XiShanYongYe-Chang commented 5 months ago

Thanks @xigang /assign

RainbowMango commented 5 months ago

@xigang Do you know how to reproduce it?

When the result channel of watchMux is blocked, it will cause goroutine leak and lock race.

Since the result channel is no cached, so I can understand that the goroutine will be blocked when trying send event to it: https://github.com/karmada-io/karmada/blob/d6e28817c381b7524ac0cfabd077dd25226f9410/pkg/search/proxy/store/util.go#L259

Can you remind me why it will cause goroutine leak and lock race?

xigang commented 5 months ago

Currently, our federated cluster has 1.8W+ nodes (the size of the nodes will increase). The client uses the NodeInformer ListWatch Nodes resource for a period of time (more than 10 hours will hang. I guess the lock race may have intensified at this time), and the client's watch interface will hang.

xigang commented 5 months ago

@xigang Do you know how to reproduce it?

When the result channel of watchMux is blocked, it will cause goroutine leak and lock race.

Since the result channel is no cached, so I can understand that the goroutine will be blocked when trying send event to it:

https://github.com/karmada-io/karmada/blob/d6e28817c381b7524ac0cfabd077dd25226f9410/pkg/search/proxy/store/util.go#L259

Can you remind me why it will cause goroutine leak and lock race?

[client side] First, we added debug log for the watchHandler of the reflector of client-go and found that the client was stuck w.ResultChan().

    for {
        select {
        case <-stopCh:
            klog.Infof("reflector stopped")
            return errorStopRequested
        case err := <-errc:
            klog.Infof("watch handler received error: %v", err.Error())
            return err
        case event, ok := <-w.ResultChan():
            if !ok {
                klog.Infof("watch server result chan is closed. for loop")
                break loop
            }
            klog.Infof("consume event success")

reproduce log:

[server side] Then we added debug log for serveWatch and ServeHTTP toWatchServer on the server side, and found that when the watch http2 connection closed, it got stuck while executing defer watcher.Stop().

ServeHTTP:

    for {
        select {
        case <-done:
            klog.Infof("client %v watch server shutdown.", userAgent)
            return
        case <-timeoutCh:
            klog.Infof("client %v watch server timeout.", userAgent)
            return
        case event, ok := <-ch:
            if !ok {
                // End of results.
                klog.Infof("client %v watch server closed.", userAgent)
                return
            }

serveWatch:

// serveWatch will serve a watch response.
// TODO: the functionality in this method and in WatchServer.Serve is not cleanly decoupled.
func serveWatch(watcher watch.Interface, scope *RequestScope, mediaTypeOptions negotiation.MediaTypeOptions, req *http.Request, w http.ResponseWriter, timeout time.Duration) {
    klog.Infof("watcher %v connecting", req.UserAgent())
    defer func(){
        klog.Infof("watcher %v stop done in serveWatch", req.UserAgent()) //No execution here
    }()
    defer watcher.Stop() //code block here
    defer func(){
        klog.Infof("watcher %v http2 closed.", req.UserAgent()) //The code is executed here
    }()

reproduce log:

Finally, through the goroutine profile, it was found that a large number of goroutines were stuck and locked runtime_SemacquireMutex.

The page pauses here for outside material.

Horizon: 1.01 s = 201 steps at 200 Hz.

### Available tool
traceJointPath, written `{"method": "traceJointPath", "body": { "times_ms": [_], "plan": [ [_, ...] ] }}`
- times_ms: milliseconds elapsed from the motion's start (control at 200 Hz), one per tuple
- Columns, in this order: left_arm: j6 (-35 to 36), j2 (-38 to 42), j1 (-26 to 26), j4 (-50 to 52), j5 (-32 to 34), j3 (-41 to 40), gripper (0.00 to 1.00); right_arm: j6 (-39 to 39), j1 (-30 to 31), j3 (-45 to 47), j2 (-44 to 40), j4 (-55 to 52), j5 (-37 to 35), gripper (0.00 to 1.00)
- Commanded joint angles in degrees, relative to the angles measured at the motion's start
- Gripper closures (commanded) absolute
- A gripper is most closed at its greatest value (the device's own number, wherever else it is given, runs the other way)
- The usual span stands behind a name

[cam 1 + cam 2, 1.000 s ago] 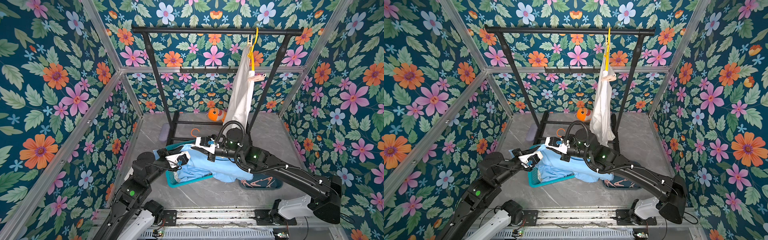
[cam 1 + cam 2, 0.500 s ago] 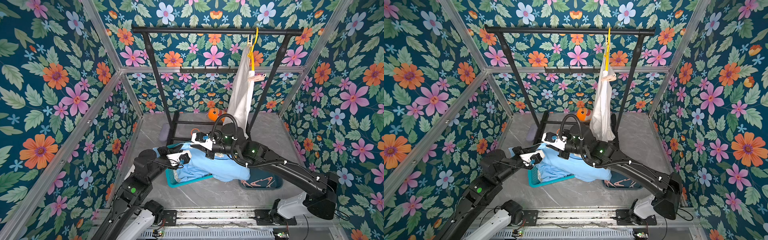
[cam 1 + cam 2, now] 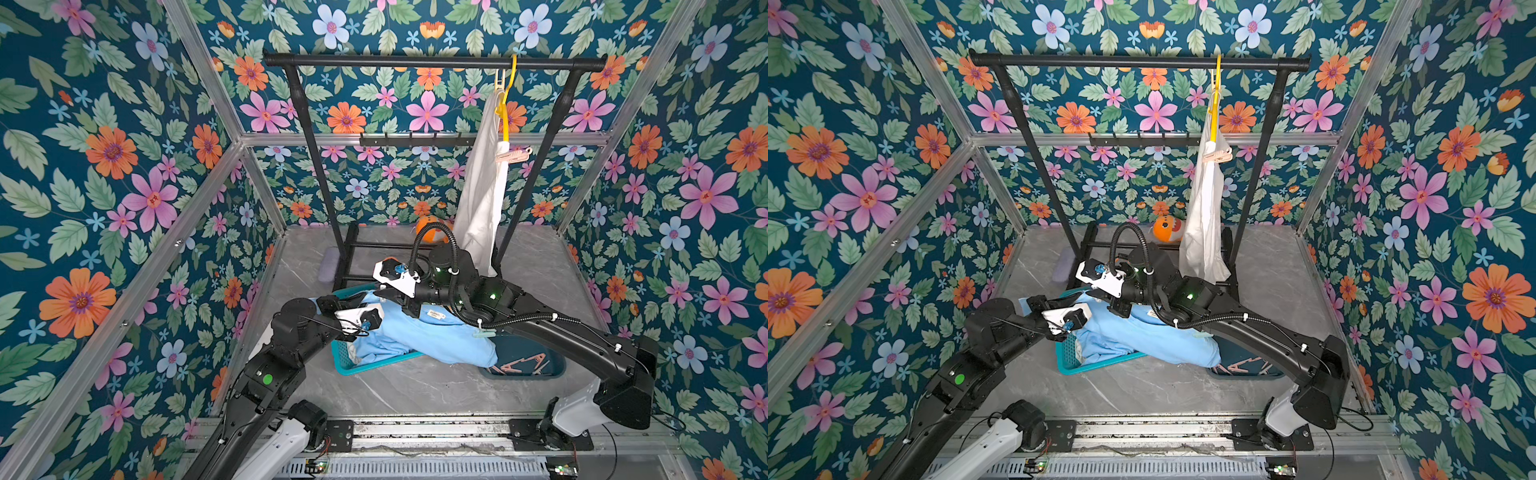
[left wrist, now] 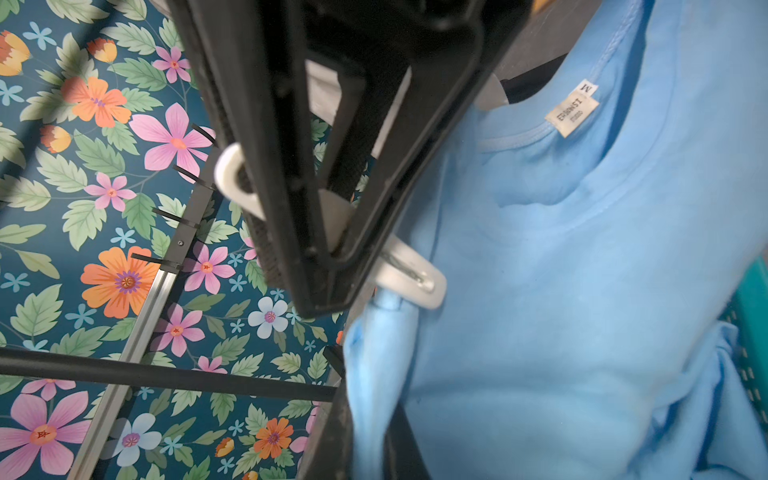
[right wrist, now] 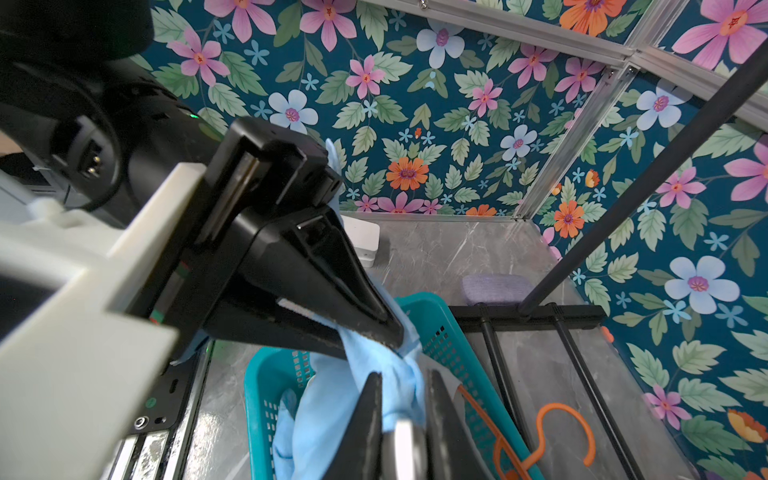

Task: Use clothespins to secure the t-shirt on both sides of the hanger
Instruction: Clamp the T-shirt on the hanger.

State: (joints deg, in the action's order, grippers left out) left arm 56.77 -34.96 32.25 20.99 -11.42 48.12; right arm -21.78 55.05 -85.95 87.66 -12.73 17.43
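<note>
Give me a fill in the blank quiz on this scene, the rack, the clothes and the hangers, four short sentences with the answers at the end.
1. The t-shirt draped over the teal basket is light ___.
2. The hanger carrying the white garment on the rack is ___.
3. The clothespin clipped to that white garment is pale ___.
4. The loose hanger at the basket's edge is ___.

Missing words: blue, yellow, pink, orange.
</note>
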Motion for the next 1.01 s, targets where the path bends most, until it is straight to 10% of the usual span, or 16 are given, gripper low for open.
{"method": "traceJointPath", "body": {
  "times_ms": [0, 170, 310, 590, 1001],
  "plan": [
    [-2.46, 1.17, 0.09, -16.34, -6.96, 0.51, 1.00, 0.77, -0.29, 1.10, 0.09, -5.94, -6.15, 1.00],
    [-2.71, 1.97, 0.09, -17.18, -5.31, -0.78, 1.00, 0.65, -0.30, 1.77, -1.32, -3.59, -9.38, 1.00],
    [-2.48, 2.07, 0.03, -16.54, -4.41, -0.92, 1.00, 0.78, -0.29, 2.79, -2.84, -1.64, -8.59, 0.64],
    [-1.83, 1.99, 0.09, -13.46, -4.40, 0.22, 1.00, 2.25, 0.23, 2.54, -5.57, 1.08, -10.43, 0.24],
    [-2.11, 1.80, 0.04, -10.98, -1.85, -0.91, 1.00, 4.38, 2.63, 3.70, -11.28, 13.73, -15.81, 0.11]
  ]
}}
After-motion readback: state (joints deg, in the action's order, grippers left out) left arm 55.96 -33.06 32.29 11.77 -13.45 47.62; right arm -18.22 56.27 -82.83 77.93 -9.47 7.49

1892 @ 0x439936 0x44a80c 0x44a7e6 0x466ba5 0x1a1a5fd 0x1a1a5de 0x1a1a32a 0x46acc1
#       0x466ba4        sync.runtime_SemacquireMutex+0x24                                                                               /usr/lib/golang/src/runtime/sema.go:71
#       0x1a1a5fc       sync.(*RWMutex).RLock+0x7c                                                                                      /usr/lib/golang/src/sync/rwmutex.go:63
#       0x1a1a5dd       go/src/github.com/karmada/pkg/search/proxy/store.(*watchMux).startWatchSource.func1+0x5d     /go/src/go/src/github.com/karmada/pkg/search/proxy/store/util.go:229
#       0x1a1a329       go/src/github.com/karmada/pkg/search/proxy/store.(*watchMux).startWatchSource+0xe9           /go/src/go/src/github.com/karmada/pkg/search/proxy/store/util.go:237

ikaven1024 commented 5 months ago

Why dose it block at fourth renow, not before?

xigang commented 5 months ago

Why dose it block at fourth renow, not before?

@ikaven1024 In the log, the hang appears not for the fourth watch, but for the Nth time. Because the server will regularly close the watch api connection, the client will renew the watch. This prevents the client from always watching a single kube-apiserver.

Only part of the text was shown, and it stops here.